### [TASK GOAL]
Only the lines below between the ones containing "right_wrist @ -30" and "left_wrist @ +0", inclusive, are to be reproduced, each exactly as it stands.

=== Begin Enclosure ===

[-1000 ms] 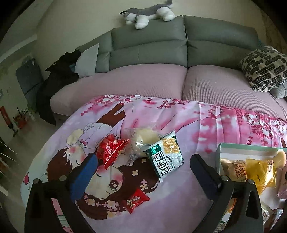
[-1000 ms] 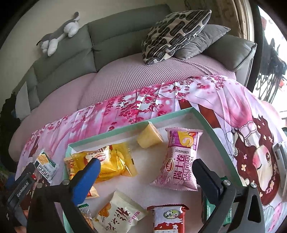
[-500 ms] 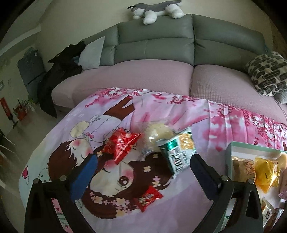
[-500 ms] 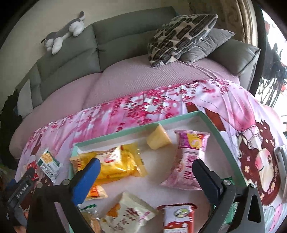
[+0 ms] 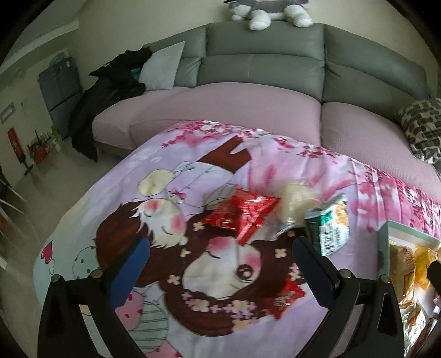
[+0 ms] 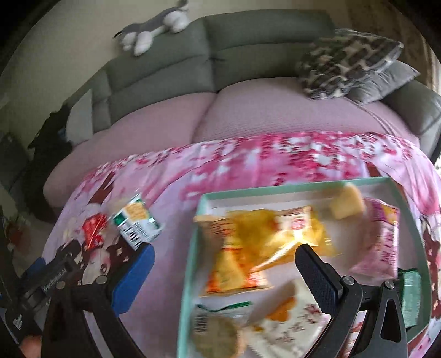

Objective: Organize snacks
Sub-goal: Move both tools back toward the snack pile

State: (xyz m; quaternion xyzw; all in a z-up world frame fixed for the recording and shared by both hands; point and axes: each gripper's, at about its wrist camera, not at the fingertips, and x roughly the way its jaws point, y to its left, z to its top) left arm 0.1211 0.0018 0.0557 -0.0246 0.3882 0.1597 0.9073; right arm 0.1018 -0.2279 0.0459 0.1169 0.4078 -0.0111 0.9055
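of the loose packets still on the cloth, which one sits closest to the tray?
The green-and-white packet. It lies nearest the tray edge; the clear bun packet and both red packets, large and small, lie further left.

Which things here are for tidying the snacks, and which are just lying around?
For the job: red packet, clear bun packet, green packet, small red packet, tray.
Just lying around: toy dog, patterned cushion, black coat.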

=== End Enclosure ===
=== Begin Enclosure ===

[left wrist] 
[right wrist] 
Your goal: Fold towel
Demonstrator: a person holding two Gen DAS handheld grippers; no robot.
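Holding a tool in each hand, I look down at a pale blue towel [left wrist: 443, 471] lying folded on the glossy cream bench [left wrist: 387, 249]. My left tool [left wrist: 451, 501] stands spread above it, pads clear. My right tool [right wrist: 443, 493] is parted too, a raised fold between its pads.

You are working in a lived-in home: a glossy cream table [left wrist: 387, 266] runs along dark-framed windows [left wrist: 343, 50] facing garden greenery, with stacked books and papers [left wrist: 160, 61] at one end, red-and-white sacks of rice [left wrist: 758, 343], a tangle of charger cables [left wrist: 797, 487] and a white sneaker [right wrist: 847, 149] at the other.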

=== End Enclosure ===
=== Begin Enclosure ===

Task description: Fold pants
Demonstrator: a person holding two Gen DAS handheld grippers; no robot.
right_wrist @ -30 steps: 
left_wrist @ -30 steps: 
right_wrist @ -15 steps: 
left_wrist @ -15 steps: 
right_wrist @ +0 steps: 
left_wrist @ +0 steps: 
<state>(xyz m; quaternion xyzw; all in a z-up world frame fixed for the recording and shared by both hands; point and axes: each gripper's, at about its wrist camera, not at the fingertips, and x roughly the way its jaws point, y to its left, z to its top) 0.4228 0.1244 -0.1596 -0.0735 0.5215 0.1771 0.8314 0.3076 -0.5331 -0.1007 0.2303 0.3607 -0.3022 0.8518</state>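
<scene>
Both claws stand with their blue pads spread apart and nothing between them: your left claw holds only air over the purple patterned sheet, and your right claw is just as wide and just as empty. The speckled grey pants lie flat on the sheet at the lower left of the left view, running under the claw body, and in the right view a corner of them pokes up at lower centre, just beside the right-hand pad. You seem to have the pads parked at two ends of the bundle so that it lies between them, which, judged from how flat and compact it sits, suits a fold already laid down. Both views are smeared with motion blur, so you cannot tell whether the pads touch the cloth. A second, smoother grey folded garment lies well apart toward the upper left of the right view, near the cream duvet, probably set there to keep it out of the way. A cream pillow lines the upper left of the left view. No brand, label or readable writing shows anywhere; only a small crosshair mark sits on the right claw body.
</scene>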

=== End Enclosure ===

### [EXERCISE RESULT]
right_wrist @ -30 steps: 
left_wrist @ -30 steps: 
right_wrist @ -15 steps: 
left_wrist @ -15 steps: 
right_wrist @ +0 steps: 
left_wrist @ +0 steps: 

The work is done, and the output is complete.